Note that if you want to clone your HD or copy data from the HD to the SSD you will need to connect both to your computer simultaneously. To do this, assuming you get a SATA SSD, you need a SATA to USB adapter cable or a USB enclosure for SATA drives so one drive will be installed in the machine and the other will be connected to a USB port. You can then reuse this cable or enclosure with your old HD to use as a large USB key. Be careful to get the source and destinations right when doing any cloning, reformatting or reinstalling.

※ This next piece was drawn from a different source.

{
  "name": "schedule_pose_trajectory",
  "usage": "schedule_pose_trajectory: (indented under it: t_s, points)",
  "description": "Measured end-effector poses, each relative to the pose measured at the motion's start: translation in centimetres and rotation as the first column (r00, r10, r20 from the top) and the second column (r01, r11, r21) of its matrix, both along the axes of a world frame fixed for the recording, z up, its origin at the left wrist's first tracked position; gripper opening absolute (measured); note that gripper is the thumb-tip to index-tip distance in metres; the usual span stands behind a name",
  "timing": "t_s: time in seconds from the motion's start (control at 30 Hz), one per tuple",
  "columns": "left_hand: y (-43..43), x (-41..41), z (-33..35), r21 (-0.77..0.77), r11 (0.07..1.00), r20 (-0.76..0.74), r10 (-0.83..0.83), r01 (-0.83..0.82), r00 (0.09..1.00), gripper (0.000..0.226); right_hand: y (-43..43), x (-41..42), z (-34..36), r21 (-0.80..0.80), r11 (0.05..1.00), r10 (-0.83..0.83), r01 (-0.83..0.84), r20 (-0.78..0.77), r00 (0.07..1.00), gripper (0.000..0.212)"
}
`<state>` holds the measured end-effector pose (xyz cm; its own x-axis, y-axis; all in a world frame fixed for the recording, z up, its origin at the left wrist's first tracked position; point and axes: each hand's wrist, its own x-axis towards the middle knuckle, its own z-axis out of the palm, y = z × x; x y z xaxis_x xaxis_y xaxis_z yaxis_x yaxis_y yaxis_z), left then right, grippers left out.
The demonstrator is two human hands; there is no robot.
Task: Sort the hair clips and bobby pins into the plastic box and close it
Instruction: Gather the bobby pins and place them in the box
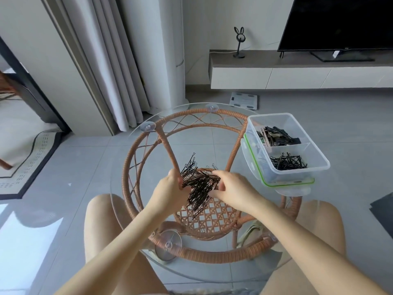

If you have a Linux CD or USB key, this will likely include the GParted partition editor. On Windows, you can use a product such as MiniTool Partition Wizard Free Edition or EaseUS Partition Master Free Edition. And OS X has Disk Utility.
If you intend to clone your old HD to your new SSD, for most cloning software to work, your SSD needs to be the same capacity or larger than your HD. You can usually clone a larger HD on a smaller SSD as long as the aggregate size of the partitions you are cloning are smaller than the capacity of the SSD.
Also you check the health of your HD before attempting to clone it as bad sectors might cause the cloning to fail. You should also fix any other issues that may affect performance; see how to deal with a slow laptop for Windows computers and how to speed a slow OS X computer for ones running OS X.
Often cloning software is provided with the SSD, otherwise there's free software running on Linux such as Clonezilla. For OS X, you can use the shareware applications Carbon Copy Cloner or SuperDuper! (to clone the hard disk in full, SuperDuper! can be used for free).
Reinstall the same operating system
If you are using Windows and want to keep using Windows, you may want to reinstall Windows and your applications from fresh onto the new SSD and then copying your data. Performance of Windows tend to degrade with time, so a new install will give you an additional boost of performance. You will need all your original software and serial numbers to proceed.
See Linux migration.
This allows you to experience the speed and convenience of Linux while giving you full access to your previous operating system. This will be useful if you still depend on one or two Windows programs not availble under Linux. Detailed instructions are beyond the scope of this article except to say that you may be given a dual boot option during the installation of a Linux to your hard disk. But make doubly sure you have everything backed up first, just in case it goes wrong and you loose the ability to boot your old Windows system.
As Windows7 and later version have native support for SSDs, Windows will automatically detect SSDs  and optimise accordingly such as Trim, no background defragmentation as a default. See File systems suitable for SSDs You don't need to take any action.
To check that TRIM is enabled in Windows, launch a command prompt as Administrator, and type the command:
fsutil behavior query DisableDeleteNotify
This should return a value of zero. If it returns 1 then type:
fsutil behavior set DisableDeleteNotify 0
Also, check the BIOS settings and find the SATA Mode. This should be AHCI, if your hardware support this. (This has to be done before SSD installation)
Apple supports TRIM for third party SSDs since OS X 10.10.4. It's important to ensure it's enabled as OS X may not enable it by default. For more information see Latest OS X update allows you to enable TRIM for third-party SSDs.
Ubuntu 14.10, LinuxMint 18 onwards, TRIM happens automatically every week on all SSDs supported by fstrim. These Linux distributions recognise an SSD automatically, you don't need take any action.
Normally, everything goes smoothly, but should you run into difficulties, see All about SSDs. The section on Under the Bonnet may give you an insight into the problem and this is followed by a Problems and Solutions section.